Throughout the material, some lines may have the word "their". Count them and give the number only.

*Listed records*:
☆ ☆ ☆ ☆

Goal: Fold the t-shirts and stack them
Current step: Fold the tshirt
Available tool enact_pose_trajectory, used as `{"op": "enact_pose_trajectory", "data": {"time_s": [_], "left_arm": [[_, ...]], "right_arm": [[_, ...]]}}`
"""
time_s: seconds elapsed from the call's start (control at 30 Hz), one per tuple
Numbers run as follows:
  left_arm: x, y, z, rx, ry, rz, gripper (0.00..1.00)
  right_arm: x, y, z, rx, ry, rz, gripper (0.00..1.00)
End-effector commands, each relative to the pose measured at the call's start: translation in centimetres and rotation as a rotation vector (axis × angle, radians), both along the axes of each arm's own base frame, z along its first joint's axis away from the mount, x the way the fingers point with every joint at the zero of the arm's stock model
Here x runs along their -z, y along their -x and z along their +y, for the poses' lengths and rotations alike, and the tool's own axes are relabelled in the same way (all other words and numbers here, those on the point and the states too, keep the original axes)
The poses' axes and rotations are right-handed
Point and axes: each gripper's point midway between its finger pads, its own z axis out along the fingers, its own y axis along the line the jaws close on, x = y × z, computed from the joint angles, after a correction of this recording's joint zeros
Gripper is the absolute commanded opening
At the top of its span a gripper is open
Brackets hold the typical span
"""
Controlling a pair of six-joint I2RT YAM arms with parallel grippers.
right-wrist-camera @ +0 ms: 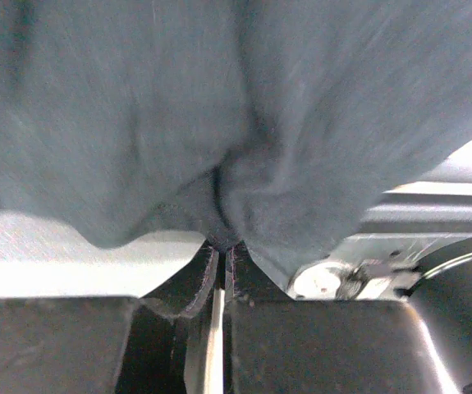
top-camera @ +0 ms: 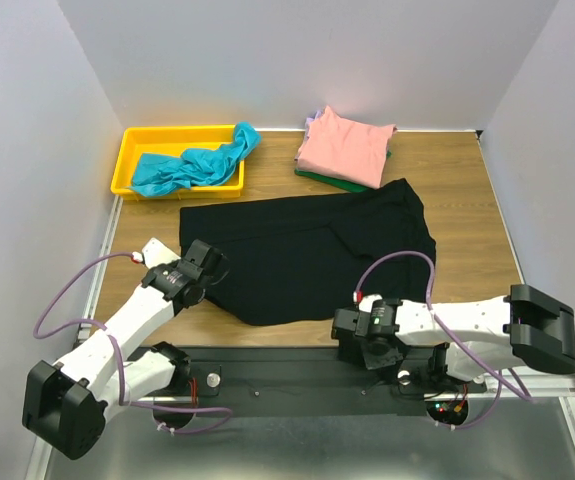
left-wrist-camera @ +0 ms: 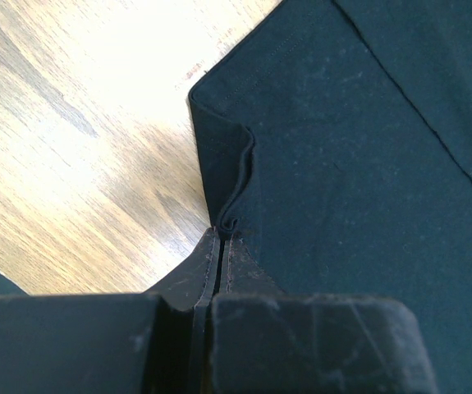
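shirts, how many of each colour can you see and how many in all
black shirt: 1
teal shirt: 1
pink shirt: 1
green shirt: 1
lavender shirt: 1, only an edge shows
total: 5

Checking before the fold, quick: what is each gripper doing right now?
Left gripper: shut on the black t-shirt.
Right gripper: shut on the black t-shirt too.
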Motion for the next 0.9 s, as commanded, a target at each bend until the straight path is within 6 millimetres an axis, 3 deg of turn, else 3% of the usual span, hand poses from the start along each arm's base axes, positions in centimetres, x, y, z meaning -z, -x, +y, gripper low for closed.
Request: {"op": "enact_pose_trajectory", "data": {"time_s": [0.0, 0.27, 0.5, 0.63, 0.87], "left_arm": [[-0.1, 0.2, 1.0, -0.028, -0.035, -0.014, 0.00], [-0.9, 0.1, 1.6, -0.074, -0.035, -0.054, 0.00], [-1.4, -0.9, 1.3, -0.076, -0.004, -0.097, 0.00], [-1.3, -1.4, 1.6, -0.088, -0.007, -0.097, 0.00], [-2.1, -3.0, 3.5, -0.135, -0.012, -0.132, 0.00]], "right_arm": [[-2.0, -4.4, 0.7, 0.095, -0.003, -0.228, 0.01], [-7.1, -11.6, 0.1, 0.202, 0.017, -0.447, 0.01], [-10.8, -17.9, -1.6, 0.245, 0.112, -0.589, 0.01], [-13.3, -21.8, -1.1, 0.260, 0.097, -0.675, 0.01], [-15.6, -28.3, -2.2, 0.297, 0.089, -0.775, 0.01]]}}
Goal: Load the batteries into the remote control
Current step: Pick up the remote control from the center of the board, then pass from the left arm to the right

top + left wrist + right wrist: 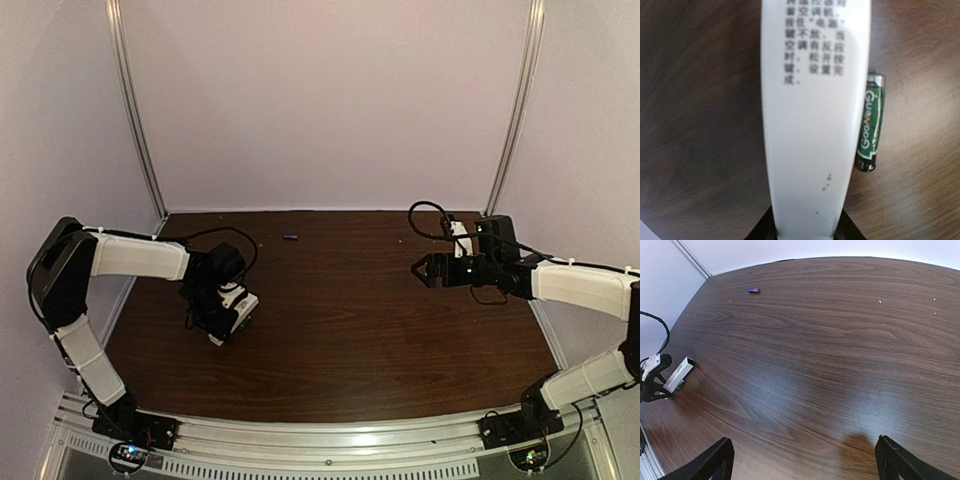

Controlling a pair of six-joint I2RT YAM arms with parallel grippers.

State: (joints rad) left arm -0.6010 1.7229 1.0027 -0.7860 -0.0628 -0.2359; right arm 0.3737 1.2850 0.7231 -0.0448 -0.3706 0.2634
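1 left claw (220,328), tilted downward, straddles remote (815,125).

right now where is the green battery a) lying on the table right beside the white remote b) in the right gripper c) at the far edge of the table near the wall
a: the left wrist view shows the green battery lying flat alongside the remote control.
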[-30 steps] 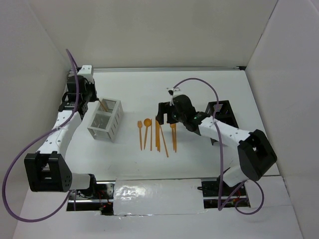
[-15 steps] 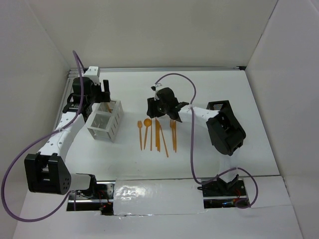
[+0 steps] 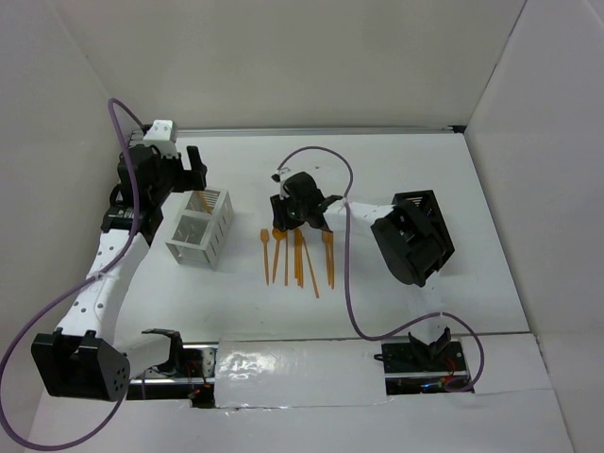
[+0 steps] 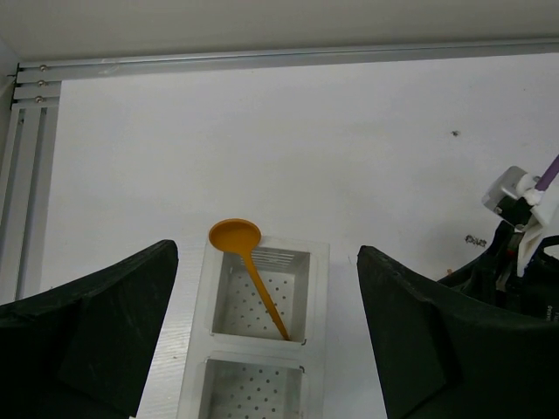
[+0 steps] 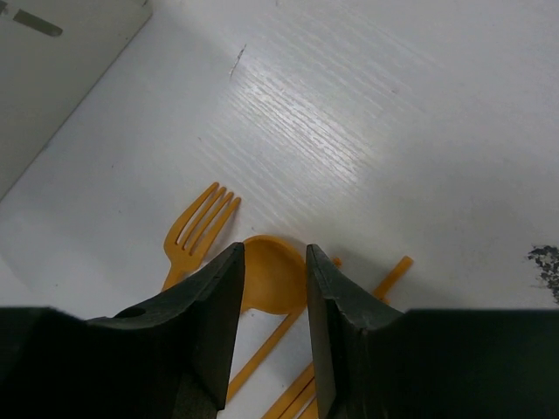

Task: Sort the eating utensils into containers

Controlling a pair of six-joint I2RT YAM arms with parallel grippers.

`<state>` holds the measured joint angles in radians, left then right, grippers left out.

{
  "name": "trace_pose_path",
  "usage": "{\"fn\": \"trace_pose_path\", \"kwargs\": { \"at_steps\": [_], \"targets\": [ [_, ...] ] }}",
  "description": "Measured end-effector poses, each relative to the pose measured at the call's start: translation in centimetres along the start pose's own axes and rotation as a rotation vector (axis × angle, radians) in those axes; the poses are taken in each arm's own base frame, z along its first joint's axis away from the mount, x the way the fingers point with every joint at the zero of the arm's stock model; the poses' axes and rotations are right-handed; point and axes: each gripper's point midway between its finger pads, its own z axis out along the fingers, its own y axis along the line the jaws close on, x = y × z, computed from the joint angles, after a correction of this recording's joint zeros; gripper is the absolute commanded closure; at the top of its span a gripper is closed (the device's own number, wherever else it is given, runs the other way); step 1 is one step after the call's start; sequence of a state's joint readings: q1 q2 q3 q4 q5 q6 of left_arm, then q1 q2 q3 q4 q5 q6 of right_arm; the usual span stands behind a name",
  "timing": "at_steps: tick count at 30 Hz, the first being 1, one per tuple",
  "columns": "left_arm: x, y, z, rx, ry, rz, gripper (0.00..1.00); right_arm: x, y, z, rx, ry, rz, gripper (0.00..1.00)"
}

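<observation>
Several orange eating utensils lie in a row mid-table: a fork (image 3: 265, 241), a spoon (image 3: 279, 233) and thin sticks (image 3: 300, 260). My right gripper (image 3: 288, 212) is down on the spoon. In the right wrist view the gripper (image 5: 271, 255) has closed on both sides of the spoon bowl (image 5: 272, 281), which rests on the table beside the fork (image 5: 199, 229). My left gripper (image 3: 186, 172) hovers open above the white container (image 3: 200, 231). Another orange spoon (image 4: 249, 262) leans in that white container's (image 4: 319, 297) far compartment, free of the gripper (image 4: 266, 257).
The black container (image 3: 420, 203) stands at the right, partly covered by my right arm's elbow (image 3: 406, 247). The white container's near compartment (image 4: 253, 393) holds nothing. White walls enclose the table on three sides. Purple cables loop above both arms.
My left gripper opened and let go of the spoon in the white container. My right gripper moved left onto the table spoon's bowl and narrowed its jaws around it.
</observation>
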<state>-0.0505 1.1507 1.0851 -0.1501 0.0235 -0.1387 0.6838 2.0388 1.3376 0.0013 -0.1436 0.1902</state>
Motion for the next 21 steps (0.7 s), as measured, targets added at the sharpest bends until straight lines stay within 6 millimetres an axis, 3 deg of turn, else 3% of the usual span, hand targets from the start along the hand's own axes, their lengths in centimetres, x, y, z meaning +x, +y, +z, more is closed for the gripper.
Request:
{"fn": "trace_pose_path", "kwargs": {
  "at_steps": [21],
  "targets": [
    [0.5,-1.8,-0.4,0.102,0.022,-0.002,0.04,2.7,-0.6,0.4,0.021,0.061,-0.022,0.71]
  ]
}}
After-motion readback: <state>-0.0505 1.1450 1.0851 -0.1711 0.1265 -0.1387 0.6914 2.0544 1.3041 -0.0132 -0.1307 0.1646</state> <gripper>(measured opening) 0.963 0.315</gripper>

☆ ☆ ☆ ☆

*Task response*:
2